● **WHAT YOU SHOULD DO**
Within the data that follows, set down exactly the lines from the one containing "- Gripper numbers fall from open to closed" through the one containing "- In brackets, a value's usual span", both ends included.

● **INPUT FOR THIS TASK**
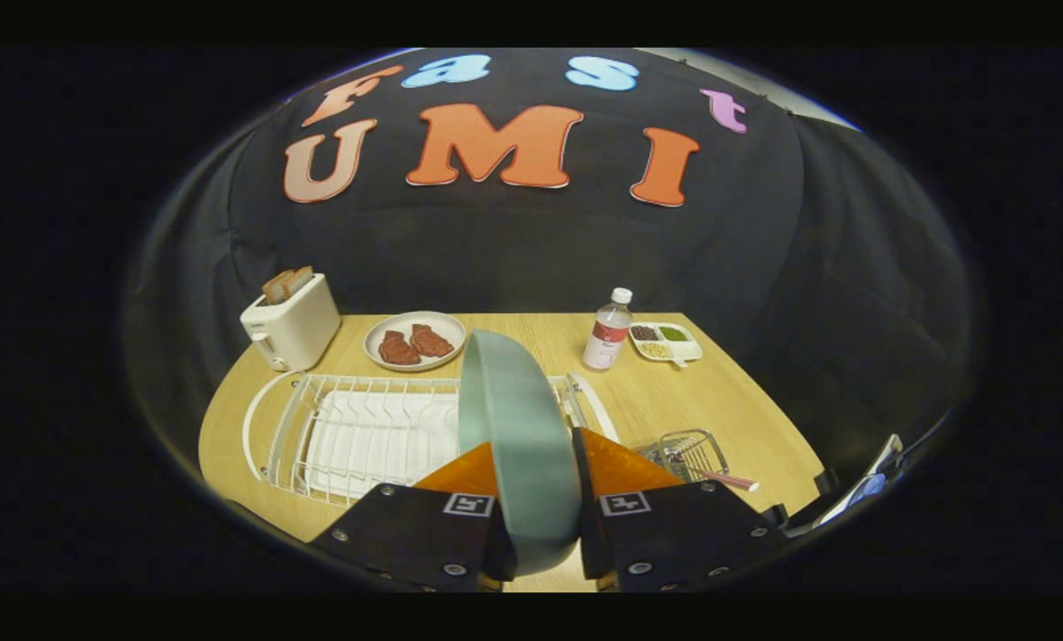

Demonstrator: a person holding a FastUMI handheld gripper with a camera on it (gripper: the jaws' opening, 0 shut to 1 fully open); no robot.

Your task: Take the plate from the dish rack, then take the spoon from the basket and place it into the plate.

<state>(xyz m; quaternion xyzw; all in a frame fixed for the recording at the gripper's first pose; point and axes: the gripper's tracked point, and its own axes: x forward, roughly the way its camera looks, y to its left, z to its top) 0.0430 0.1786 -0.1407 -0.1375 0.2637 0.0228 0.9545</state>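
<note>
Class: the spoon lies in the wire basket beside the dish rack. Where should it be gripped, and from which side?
Grip the handle: it juts over the rim of the basket, free of the wires. Come from above, jaws across it. First the gripper, shut on the plate, must set that down.

Plate (518, 445): smooth, matt glaze, ceramic-looking, clamped on edge between both fingers of gripper (536, 499). Dish rack (318, 418): glossy white coated wire over smooth white plastic tray. Basket (692, 452): bare shiny metal wire. Table (754, 418): pale wood grain, satin finish. Toaster (291, 328): glossy cream plastic. Bottle (609, 331): clear plastic, paper label.
</note>
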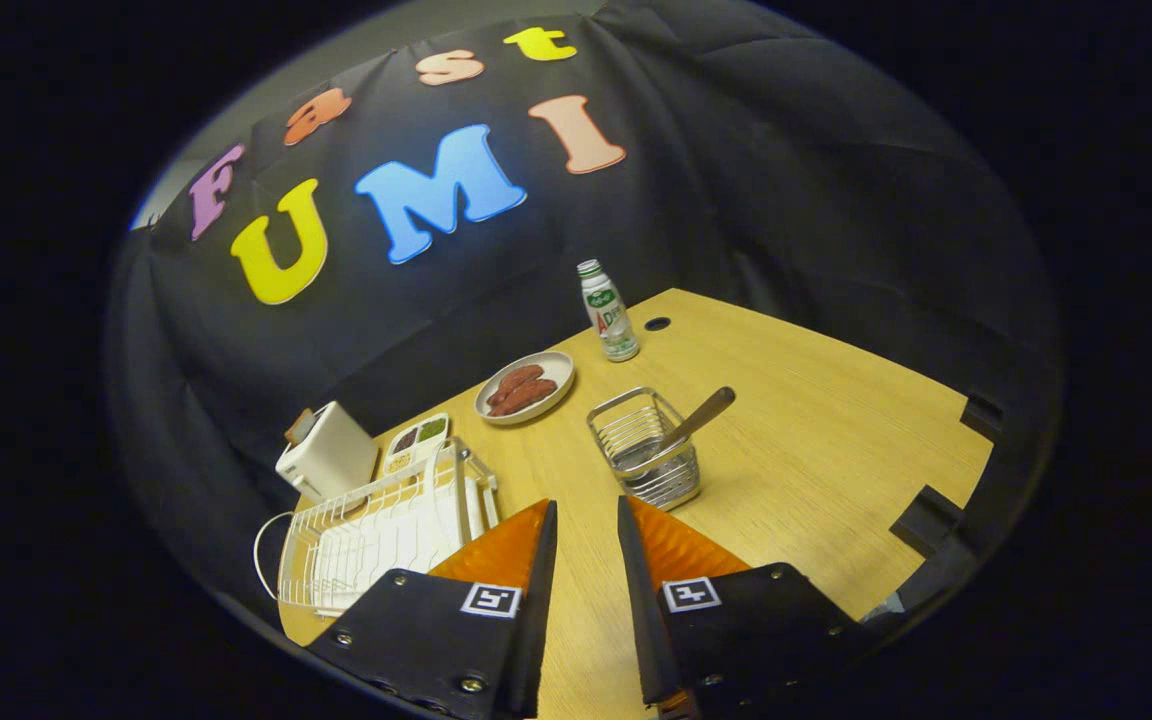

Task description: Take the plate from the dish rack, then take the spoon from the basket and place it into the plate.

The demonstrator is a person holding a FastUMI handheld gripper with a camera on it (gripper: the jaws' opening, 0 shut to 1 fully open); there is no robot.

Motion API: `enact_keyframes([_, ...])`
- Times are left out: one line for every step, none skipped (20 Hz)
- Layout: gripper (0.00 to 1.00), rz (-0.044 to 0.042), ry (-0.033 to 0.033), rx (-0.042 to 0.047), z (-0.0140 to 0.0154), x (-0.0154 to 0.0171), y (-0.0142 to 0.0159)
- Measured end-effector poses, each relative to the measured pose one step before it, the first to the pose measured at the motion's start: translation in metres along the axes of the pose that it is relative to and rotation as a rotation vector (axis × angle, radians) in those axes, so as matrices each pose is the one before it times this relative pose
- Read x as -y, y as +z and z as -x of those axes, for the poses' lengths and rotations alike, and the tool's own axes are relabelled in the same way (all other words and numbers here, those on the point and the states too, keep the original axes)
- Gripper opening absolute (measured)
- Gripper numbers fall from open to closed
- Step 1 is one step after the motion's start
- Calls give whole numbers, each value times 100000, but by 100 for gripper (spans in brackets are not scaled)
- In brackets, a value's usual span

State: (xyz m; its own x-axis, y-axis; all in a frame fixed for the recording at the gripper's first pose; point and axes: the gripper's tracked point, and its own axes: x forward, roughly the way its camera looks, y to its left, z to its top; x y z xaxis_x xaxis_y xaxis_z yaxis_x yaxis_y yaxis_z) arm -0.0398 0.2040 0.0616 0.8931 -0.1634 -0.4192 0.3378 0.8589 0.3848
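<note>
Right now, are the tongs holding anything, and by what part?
Nothing is held. The tongs are open above bare table; the dish rack sits beside one finger, and the basket with the spoon lies just ahead.

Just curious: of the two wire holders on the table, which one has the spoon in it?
The small metal basket just ahead of the open gripper; a spoon leans out of it. The white dish rack doesn't.

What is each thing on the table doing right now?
gripper: open, holding nothing
dish rack: beside the fingers, plate in it cannot be made out
basket: upright, just ahead of the fingers
spoon: leaning in the basket
bottle: upright, capped
dish: holds sausages
</note>
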Motion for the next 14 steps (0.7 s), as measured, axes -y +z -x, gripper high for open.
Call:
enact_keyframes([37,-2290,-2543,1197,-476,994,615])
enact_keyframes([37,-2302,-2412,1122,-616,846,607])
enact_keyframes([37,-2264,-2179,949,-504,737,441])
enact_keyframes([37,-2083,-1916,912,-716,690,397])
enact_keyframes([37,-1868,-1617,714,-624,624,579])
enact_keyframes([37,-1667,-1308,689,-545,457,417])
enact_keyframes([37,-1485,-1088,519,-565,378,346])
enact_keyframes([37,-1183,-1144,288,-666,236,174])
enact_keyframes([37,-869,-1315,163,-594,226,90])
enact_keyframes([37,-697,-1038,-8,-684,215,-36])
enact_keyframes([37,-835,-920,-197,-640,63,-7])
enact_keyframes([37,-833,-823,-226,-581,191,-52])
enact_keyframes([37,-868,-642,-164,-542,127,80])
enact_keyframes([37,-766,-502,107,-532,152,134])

● **RESULT OF THIS TASK**
- Gripper numbers fall from open to closed
- Step 1 is one step after the motion's start
- Calls give whole numbers, each value times 100000, but by 100 for gripper (spans in brackets are not scaled)
- In brackets, a value's usual span

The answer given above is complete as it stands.